No hemos de olvidar que dicha información ha de ser gradual, variable e individualizada, ya que la misma dependerá de distintos factores, desde la capacidad de comprensión y la cultura médica del paciente, su deseo de información, niveles de riesgo que entrañe el tratamiento hasta los efectos colaterales que dicha información puedan provocar en el paciente. Resultaría, por tanto, razonable que el médico pudiese omitir la totalidad de la verdad o atenuarla en aquellos casos en los que el paciente no se encuentre condiciones psíquicas adecuadas para conocer la gravedad de su enfermedad. Ante estas situaciones, el profesional dispone de un «campo de discrecionalidad», debiendo comunicar a los parientes más allegados o sus representantes legales los detalles sobre el estado real del mismo4.
En otras ocasiones existen distintas situaciones en las que la intervención médica ha de realizarse con suma urgencia, pues una demora en la misma implicaría la aparición de lesiones irreversibles o incluso peligrar la propia vida del paciente.
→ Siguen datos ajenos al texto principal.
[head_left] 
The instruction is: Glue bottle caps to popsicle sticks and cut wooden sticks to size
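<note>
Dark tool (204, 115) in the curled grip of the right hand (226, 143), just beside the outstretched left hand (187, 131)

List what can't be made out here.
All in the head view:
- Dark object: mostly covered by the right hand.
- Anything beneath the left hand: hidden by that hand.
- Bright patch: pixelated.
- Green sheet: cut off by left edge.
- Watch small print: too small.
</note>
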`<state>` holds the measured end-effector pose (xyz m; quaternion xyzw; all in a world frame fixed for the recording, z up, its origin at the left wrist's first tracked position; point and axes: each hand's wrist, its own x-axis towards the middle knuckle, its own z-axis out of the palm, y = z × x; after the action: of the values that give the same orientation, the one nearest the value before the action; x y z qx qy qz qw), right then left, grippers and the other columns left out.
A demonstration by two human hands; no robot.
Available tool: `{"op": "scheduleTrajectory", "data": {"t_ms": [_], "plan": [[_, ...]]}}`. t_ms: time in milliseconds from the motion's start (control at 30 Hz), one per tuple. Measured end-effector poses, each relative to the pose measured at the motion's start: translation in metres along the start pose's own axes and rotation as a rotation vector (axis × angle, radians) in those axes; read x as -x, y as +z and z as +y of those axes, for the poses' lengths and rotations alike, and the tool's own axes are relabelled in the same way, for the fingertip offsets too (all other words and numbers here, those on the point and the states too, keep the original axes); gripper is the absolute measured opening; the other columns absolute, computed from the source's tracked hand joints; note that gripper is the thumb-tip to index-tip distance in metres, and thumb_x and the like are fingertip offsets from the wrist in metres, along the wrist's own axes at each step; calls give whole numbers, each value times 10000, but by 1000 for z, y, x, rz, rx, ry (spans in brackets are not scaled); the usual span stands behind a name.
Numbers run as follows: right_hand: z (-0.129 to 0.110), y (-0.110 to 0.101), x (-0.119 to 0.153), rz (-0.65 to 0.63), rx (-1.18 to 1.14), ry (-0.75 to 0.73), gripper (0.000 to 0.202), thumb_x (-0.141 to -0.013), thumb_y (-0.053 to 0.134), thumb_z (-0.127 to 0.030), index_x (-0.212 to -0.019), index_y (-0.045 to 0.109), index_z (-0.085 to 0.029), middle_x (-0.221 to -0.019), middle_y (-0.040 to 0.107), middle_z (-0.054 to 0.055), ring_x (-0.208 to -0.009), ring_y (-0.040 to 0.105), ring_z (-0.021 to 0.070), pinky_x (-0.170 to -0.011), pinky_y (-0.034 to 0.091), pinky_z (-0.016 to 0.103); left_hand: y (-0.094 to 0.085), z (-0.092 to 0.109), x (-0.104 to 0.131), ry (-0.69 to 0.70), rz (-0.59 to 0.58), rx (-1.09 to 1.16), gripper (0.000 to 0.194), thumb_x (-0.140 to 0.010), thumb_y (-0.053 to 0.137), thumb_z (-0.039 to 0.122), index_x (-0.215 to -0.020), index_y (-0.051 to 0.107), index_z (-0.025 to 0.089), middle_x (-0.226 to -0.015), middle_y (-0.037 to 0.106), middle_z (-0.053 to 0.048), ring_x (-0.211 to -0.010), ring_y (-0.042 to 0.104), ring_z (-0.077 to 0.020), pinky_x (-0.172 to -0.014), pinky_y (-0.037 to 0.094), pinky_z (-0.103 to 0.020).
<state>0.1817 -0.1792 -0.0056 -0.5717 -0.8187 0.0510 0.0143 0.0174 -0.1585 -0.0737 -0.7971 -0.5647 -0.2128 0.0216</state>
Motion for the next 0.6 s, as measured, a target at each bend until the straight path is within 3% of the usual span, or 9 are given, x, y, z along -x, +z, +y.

Estos casos se los denomina «privilegio terapéutico». En estas circunstancias, el profesional sanitario se encuentra eximido de cumplir con el deber de información debiendo actuar con la premura que la situación requiera hasta regularizar la salud del paciente. Una vez restaurada la misma, deberá informar al paciente y sus allegados de lo sucedido. Actualmente este privilegio no debe de ser utilizado sistemáticamente y solo puede ser invocado con una justificación de excepción, ya que podría propiciar que cualquier situación de «emergencia relativa» (en ocasiones basada en criterios subjetivos del facultativo) pretenda ser amparada bajo este supuesto5.
Existen también ciertos límites o excepciones en la obtención del CI, como son aquellos casos de «pronóstico terminal del paciente» esto es, cuando no hay posibilidades de curación. Pese a que el pronóstico fatal no constituye por sí mismo motivo suficiente para ocultar la información, la mayoría de los facultativos reconocen la existencia de situaciones difíciles, que pueden otorgar al médico la legitimidad de no informar plenamente al paciente o bien proporcionarle una información gradual y atenuada, incluso se han sugerido propuestas legislativas a través de una revisión de las normas deontológicas, lo cual no es excusa de que en estos casos el médico deba de proporcionar información a sus familiares o allegados6.
No hay que olvidar que una información excesivamente exhaustiva puede dañar aún más al enfermo antes que beneficiarlo. De cualquier manera, el médico siempre ha de proporcionar la información a los familiares del paciente o a quienes se encuentren legitimados para obtener toda la información cuando el paciente no se encuentre en condiciones de recibirla.
Pese a los supuestos anteriormente expuestos, hemos de tener en cuenta que el consentimiento del paciente puede ser retirado en cualquier momento, y que su decisión debe respetarse una vez que ha sido completamente informado de sus consecuencias. Esta es una norma internacional ya ampliamente arraigada: nadie puede, en principio, ser forzado a someterse a una intervención tanto diagnóstica como quirúrgica sin su consentimiento. Esta regla deja clara la autonomía del paciente en su relación con los profesionales de la salud, y restringe el enfoque paternalista que podría ignorar la negativa a la información. Pero no hemos de olvidar, que el acto médico es ante todo una relación comunicativa entre personas, resultando altamente perjudicial para ambos el olvido de esta perspectiva. Es por tanto, responsabilidad del médico y por extensión del hombre enfermo, que dicha relación ha de basarse en una ética de las virtudes (compasión, esperanza, prudencia, beneficencia, coraje y fidelidad), ya que el exclusivo cumplimiento de la norma jurídica no es en ciertas ocasiones una garantía de una mejor calidad asistencial7.